I think if it's their aeroplane then it's their rules.
However I do think that if they cancel the flight they should phone you to let you know. After all they'd expect you to do likewise if you cancelled it.
My decision in the morning was nogo. But by 3pm it was definately flyable!
I'm curious about this though. Was this soley based on the wind reports?
The reason I say this, is because as I understand it, gusts of less than 10kts are not reported. Therefore the two wind reports actually vary very little.
As I understand it
240/20G30=240 degrees, average windspeed 20kts and peak gust in prior 10 minutes? was 30kts.
While
240/19=240 degrees, average windspeed 19kts, and no gust in prior 10 mintues exceeding 28kts.
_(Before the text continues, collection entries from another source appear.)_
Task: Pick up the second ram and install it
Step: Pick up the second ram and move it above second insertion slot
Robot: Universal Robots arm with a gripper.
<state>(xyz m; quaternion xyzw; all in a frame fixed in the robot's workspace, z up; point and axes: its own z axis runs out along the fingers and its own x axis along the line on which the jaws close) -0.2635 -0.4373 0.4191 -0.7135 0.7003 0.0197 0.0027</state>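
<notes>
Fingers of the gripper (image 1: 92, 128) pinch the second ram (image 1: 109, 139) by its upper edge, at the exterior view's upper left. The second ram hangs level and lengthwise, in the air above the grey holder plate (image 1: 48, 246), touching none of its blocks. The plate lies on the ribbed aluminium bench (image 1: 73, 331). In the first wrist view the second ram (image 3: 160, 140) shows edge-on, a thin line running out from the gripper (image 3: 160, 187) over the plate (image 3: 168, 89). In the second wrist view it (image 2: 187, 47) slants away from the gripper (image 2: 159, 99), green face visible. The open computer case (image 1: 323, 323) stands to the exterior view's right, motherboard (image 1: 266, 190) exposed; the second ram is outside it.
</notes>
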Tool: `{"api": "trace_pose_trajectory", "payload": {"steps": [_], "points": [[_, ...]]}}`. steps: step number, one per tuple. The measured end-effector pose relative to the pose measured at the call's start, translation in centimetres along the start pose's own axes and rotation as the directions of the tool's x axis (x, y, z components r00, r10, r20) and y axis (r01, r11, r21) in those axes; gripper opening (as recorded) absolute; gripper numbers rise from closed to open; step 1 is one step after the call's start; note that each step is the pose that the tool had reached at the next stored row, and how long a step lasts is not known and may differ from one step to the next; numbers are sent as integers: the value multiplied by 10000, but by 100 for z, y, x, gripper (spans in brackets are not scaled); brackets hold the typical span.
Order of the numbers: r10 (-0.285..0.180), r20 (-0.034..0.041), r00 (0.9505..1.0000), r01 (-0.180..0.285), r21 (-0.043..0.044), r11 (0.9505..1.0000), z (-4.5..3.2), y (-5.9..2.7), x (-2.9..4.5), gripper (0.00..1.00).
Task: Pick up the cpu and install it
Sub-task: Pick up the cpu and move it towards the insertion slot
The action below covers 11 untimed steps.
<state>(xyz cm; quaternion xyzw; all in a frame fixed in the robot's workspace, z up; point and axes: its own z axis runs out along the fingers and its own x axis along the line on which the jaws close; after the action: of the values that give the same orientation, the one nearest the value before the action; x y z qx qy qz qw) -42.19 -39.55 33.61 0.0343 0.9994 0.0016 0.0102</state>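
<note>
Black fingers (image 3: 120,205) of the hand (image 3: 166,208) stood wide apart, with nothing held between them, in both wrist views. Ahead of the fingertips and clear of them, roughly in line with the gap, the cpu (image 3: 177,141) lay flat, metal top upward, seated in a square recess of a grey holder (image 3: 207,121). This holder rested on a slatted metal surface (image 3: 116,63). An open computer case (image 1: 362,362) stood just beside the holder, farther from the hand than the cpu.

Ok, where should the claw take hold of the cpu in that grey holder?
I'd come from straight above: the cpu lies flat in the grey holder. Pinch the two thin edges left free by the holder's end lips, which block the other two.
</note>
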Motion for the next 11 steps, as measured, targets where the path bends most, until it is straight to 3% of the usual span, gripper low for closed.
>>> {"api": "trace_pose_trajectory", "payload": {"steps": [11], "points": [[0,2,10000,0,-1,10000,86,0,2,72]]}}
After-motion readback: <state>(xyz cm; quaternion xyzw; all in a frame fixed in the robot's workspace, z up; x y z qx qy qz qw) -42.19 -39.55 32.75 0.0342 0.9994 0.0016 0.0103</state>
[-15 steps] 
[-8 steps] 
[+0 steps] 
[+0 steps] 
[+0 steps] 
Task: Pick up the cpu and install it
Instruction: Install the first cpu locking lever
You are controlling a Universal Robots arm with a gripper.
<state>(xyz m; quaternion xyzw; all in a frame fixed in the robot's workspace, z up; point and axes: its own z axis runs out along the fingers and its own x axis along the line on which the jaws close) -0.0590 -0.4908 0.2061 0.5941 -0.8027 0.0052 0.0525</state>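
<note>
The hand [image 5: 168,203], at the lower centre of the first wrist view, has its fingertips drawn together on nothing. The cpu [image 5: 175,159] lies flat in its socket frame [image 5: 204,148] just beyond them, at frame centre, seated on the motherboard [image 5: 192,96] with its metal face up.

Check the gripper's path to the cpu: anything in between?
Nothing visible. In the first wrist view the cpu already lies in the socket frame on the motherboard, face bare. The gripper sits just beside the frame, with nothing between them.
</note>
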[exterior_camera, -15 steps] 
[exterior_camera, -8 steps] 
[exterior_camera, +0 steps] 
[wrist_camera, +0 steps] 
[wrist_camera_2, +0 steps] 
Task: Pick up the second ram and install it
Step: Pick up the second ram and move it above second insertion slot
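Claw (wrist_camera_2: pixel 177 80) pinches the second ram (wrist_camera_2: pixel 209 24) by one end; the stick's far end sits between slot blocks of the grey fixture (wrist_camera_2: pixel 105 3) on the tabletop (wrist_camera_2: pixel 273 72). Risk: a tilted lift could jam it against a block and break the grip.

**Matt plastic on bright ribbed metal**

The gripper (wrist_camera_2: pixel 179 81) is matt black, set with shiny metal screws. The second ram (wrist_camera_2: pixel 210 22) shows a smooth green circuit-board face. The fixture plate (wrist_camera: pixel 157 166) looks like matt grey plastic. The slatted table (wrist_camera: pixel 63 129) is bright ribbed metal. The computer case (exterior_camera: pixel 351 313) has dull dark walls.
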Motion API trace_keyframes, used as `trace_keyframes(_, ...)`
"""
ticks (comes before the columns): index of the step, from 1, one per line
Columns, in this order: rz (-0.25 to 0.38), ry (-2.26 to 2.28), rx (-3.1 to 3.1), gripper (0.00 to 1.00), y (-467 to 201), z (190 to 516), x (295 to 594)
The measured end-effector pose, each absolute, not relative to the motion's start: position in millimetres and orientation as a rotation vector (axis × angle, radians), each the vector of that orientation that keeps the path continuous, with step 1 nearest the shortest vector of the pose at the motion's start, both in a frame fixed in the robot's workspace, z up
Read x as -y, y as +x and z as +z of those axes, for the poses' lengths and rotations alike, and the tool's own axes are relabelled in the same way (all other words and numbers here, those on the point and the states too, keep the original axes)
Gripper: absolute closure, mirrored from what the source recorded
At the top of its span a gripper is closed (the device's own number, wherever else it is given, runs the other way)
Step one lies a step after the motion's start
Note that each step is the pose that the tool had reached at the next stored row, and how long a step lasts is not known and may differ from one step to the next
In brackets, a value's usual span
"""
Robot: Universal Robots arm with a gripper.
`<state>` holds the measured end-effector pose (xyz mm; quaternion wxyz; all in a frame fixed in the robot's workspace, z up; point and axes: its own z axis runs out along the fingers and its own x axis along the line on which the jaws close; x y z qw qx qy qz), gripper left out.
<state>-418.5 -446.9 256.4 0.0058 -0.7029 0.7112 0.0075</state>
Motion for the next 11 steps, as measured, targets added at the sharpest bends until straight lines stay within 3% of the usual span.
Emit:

Because if there was a gust of 29kts it would be reported as 240/19G29. But a 28kt gust wouldn't be reported.
I might have the 10 minutes wrong, but the basic principle is the same. No report of gusts only means that gusts did not exceed 10kts above the mean wind speed. As the wind direction did not change, and the speed barely changed, then it's likely the gusts didn't change much either. Not much difference between the two wind reports at all, even if one 'looks' much better than the other.
The other way of looking at it, is if the earlier weather had a maximum gust of just one knot lower it wouldn't have been reported. Would you have considered 240/20 as being "definatably flyable"?
This is not intended to be a critisim, but rather simply a way of showing how metars can be misleading unless you understand what is and isn't reported.